Anímese y camine por encima de la situación

Somos de gran valor
A los hijos que son la herencia de Dios
Muchos padres de familia piensan que a los hijos no se les debe disciplinar por causa del amor hacia ellos. Pero, la Palabra de Dios dice lo contrario: “El que detiene el castigo, a su hijo aborrece; más el que lo ama, desde temprano lo corrige” (Proverbios 13:24). Es el sentimentalismo, y no el amor, lo que detiene la disciplina.
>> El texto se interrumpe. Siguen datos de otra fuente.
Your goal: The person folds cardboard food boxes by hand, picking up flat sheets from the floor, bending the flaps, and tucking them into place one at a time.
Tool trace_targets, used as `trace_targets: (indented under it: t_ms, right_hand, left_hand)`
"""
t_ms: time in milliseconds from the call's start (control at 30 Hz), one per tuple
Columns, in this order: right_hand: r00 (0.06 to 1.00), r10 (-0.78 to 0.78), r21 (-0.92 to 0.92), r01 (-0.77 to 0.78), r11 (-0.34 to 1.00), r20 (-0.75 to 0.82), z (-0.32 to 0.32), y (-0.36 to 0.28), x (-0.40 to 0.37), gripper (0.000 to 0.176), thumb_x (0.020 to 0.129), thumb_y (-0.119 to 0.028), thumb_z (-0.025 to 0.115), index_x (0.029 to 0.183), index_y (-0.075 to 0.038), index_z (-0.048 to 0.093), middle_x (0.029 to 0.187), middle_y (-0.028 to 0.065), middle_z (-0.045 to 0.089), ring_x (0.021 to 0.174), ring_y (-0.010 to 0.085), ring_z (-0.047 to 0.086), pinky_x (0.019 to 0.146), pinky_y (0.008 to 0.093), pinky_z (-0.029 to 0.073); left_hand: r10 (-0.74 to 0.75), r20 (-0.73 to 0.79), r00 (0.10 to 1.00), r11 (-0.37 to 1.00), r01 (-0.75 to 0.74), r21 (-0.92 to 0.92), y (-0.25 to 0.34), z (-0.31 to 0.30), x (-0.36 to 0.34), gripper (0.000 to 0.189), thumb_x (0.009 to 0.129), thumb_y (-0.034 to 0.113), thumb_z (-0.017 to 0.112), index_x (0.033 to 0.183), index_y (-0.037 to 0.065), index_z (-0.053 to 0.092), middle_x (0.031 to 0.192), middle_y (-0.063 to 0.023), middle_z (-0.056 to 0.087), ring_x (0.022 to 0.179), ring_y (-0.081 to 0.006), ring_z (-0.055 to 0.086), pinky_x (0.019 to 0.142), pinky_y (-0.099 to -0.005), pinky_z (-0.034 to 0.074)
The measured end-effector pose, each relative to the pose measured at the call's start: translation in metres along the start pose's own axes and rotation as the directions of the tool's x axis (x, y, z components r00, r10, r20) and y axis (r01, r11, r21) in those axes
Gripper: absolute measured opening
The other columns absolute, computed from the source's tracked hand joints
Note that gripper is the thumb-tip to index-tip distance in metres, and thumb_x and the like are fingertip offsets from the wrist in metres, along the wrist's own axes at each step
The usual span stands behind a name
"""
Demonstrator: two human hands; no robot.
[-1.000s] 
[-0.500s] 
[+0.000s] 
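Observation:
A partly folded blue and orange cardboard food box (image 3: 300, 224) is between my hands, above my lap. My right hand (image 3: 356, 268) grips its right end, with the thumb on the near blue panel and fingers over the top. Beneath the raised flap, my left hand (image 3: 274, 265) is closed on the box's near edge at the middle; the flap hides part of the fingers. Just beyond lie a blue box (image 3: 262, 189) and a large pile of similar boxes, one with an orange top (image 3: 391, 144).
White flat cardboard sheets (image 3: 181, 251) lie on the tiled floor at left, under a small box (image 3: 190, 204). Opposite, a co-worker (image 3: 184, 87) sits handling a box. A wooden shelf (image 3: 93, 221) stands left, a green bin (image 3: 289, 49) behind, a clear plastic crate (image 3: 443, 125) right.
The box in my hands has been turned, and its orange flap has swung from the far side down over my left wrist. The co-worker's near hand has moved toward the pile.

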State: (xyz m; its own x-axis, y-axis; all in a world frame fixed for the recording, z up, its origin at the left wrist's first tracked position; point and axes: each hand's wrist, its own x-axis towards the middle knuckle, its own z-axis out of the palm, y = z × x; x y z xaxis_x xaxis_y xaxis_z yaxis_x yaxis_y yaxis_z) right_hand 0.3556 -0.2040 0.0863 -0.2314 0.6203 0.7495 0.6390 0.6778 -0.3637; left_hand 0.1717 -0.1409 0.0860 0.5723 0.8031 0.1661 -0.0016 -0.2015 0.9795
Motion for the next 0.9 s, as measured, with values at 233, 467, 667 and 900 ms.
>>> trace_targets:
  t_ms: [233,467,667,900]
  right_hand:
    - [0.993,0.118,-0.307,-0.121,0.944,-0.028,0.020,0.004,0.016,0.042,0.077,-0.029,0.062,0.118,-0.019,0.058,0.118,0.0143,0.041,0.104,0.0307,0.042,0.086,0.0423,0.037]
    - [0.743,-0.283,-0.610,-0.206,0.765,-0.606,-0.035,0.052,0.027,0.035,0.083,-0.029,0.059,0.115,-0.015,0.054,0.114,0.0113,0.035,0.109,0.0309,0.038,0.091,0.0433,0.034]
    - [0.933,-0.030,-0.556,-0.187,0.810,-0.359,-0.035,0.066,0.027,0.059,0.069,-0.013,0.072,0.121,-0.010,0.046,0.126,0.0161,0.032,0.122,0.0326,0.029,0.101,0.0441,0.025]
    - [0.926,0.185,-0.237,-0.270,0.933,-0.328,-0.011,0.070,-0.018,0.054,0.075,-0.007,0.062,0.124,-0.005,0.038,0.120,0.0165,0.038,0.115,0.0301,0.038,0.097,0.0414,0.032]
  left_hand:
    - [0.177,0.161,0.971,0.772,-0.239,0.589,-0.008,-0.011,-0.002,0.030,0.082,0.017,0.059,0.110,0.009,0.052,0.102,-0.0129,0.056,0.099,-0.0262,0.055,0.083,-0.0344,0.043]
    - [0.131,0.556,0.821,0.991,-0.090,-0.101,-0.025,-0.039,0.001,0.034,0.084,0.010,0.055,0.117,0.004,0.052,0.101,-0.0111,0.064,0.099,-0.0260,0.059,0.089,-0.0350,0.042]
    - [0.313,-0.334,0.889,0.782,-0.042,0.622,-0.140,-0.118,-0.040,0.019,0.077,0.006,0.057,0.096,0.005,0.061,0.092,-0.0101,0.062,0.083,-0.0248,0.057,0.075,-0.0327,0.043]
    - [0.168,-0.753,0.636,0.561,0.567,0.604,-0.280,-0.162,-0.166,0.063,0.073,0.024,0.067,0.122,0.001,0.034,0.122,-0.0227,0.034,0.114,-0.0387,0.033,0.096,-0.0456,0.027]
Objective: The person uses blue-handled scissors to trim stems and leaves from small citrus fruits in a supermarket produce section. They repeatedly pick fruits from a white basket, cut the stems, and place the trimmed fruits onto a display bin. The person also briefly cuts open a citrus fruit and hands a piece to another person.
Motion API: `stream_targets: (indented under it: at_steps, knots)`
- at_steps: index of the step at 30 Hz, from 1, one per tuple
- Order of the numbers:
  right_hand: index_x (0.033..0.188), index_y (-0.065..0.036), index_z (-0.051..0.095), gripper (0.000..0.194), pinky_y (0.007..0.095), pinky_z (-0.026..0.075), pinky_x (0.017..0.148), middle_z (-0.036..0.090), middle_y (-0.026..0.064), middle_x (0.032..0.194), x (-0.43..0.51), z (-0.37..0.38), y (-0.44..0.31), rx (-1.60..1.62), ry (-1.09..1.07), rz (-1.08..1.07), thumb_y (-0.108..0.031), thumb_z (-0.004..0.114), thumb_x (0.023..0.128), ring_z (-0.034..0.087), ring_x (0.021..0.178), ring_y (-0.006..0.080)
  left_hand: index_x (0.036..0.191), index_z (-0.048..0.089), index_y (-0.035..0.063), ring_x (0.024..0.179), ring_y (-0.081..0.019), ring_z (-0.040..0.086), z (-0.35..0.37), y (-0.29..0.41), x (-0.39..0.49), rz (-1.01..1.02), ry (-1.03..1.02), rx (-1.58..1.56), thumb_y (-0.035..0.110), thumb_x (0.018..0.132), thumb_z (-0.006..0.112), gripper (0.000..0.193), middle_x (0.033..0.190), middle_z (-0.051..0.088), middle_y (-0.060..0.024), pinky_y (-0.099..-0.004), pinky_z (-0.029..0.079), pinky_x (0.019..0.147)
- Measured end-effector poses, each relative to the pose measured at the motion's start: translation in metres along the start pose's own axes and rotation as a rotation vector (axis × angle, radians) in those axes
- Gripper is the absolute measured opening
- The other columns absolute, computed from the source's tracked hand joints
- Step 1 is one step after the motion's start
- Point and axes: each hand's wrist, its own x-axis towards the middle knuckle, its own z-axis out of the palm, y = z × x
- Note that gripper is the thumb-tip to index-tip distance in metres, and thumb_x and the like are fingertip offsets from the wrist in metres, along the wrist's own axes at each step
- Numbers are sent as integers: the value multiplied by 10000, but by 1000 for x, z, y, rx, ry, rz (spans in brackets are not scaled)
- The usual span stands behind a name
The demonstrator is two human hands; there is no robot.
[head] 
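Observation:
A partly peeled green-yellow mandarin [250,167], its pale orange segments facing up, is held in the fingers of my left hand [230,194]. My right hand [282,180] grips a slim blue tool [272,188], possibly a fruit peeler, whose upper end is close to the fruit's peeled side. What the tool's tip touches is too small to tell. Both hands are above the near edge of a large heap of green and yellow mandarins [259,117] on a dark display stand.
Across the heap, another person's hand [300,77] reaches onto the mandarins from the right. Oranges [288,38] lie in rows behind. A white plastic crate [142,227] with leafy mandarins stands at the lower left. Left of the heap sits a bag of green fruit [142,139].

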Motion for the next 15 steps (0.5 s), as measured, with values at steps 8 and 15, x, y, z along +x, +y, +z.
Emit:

La Biblia usa un lenguaje todavía más fuerte. Lo denomina aborrecimiento. La enseñanza que no está respaldada con la disciplina bíblica no le comunica amor y comprensión a un niño. Lo que le comunica es una falta de preocupación.
Un psiquiatra le contó una vez a un grupo de personas creyentes acerca de una pequeña de siete años que le había tocado tratar en calidad de paciente. En cierto punto del tratamiento la niña hizo una declaración que le sorprendió y lo hizo escuchar con atención. “Mi mamá no me quiere, dijo la niña, nunca me castiga”.
La Biblia usa las expresiones más fuertes con respecto a la necesidad de la disciplina. ¿Cuál es entonces el significado de esa suavidad que demanda una crianza sin disciplina? Solamente puede explicarse como una rebelión interna contra la disciplina y la ley, que no cree ni en el juicio ni en el Juez eterno, que rehúsa al gobierno y el deber de la retribución, que priva a todo castigo judicial de seriedad judicial, y entonces, como una consecuencia necesaria, le niega al padre el poder de castigar.
Algunos alegan que mediante el castigo corporal no se produce ningún efecto moral, pues éste actúa únicamente sobre los sentidos. Sostienen que en el futuro la persona evitará el mal por temor al castigo corporal. De esta manera el niño sería conducido por estos mismos medios disciplinarios a actuar por motivos físicos y no por aquellos que son más altos, lo opuesto de toda moralidad, lo opuesto de todo lo que debiera ser efecto de nuestra instrucción.
Debemos como hijos de Dios, a quienes el Señor nos ha confiado este gran privilegio de cuidar y formar, es decir, a los hijos que son la herencia de Dios, y, tomar en serio la Palabra que está en (Proverbios 3:11-12) “No menosprecies , hijo mío el castigo de Jehová, ni te fatiguen en su corrección; porque Jehová al que ama castiga, como el padre al hijo a quién quiere”; (Hebreos 12:5-6) “y habéis ya olvidado la exhortación que como a hijos se os dirige, diciendo: Hijo mío, no menosprecies la disciplina del Señor, ni desmayes cuando eres reprendido por él, porque el Señor al que ama, disciplina, y azota a todo el que recibe por hijo”. Esta Palabra debe ser el marco de referencia que todos los padres de familia debemos establecer en la crianza y formación de nuestros hijos.